Israeli youth covered by national flags march marking Jerusalem Day in front of Damascus Gate outside Jerusalem's Old City on May 20, 2012

Sunday was Jerusalem Day in Israel, a holiday once again observed by thousands of young Jews who chanted as they marched through Arab neighborhoods conquered in the 1967 Six Day War. The tension is always highest in the narrow passages of the largely Palestinian Old City. So much so that the city’s police this year tried to route the column of youths — most singing patriotic and religious songs, a few chanting “Death to the Arabs” — away from the Arab Quarter. But in the end, the police proved powerless against tradition, and the original route was restored.
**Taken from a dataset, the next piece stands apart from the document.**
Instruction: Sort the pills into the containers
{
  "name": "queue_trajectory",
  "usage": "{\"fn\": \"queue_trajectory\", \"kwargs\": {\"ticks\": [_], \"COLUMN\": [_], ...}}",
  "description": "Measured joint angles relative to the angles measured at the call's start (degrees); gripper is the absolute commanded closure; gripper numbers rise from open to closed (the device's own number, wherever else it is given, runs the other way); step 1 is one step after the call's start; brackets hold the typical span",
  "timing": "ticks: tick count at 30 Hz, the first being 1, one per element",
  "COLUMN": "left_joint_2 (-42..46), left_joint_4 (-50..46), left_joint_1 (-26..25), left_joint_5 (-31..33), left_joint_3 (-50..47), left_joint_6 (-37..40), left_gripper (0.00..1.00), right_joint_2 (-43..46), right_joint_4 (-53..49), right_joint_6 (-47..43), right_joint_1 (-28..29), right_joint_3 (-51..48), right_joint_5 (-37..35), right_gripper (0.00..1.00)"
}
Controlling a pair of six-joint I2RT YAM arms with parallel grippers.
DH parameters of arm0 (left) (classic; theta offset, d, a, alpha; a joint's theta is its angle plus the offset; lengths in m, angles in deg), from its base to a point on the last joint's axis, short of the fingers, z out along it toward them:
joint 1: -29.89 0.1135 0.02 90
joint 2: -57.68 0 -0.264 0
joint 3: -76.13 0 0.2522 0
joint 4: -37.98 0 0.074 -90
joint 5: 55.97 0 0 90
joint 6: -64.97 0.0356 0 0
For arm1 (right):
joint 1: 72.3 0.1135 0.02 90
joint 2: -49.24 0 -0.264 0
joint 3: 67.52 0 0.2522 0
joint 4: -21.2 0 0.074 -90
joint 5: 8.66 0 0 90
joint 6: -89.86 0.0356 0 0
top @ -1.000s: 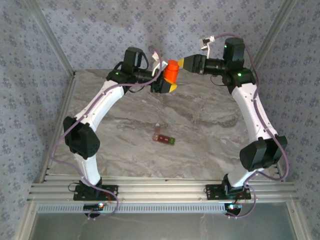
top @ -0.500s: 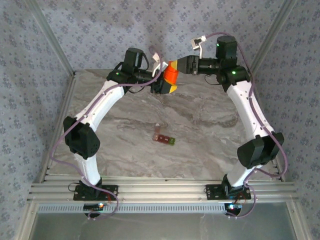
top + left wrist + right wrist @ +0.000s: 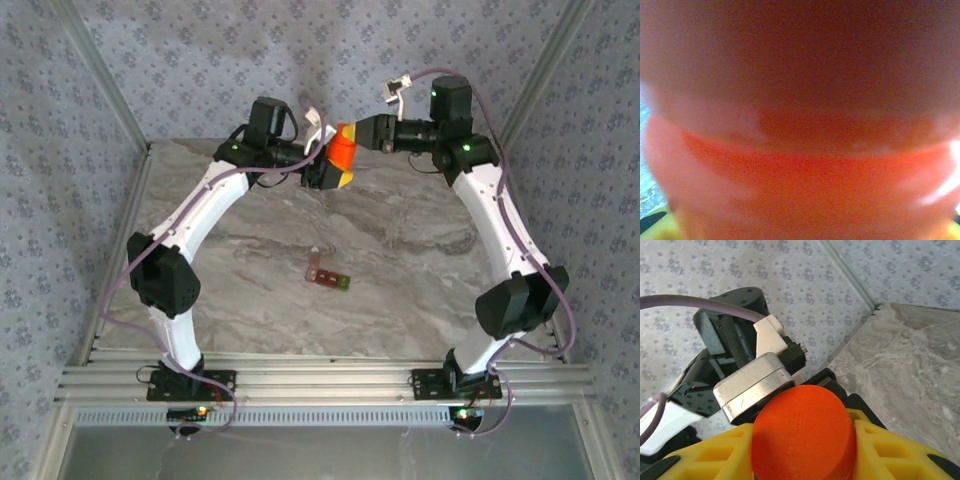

On Jerusalem Day, marching through the Arab Quarter is the whole point.

“The message is today we feel we can walk here without fear, while other days we do fear,” says Adi Falah, standing just inside Damascus Gate.  He had traveled from a small town in the Negev Desert, more than an hour away, to stand inside the entrance to the Arab Quarter, the largest section of the walled city that forms the core of a sprawling modern city of 800,000 — a core most Israeli Jews avoid walking through. The Western Wall, the holiest site in Judaism — TIME photographer David Rubinger’s iconic 1967 photo captured awestruck Israeli paratroopers catching their first sight of it —  stands just inside an entrance on the walled city’s south side. It’s easily accessed, in other words, without a march that Palestinians regard as baldly provocative. 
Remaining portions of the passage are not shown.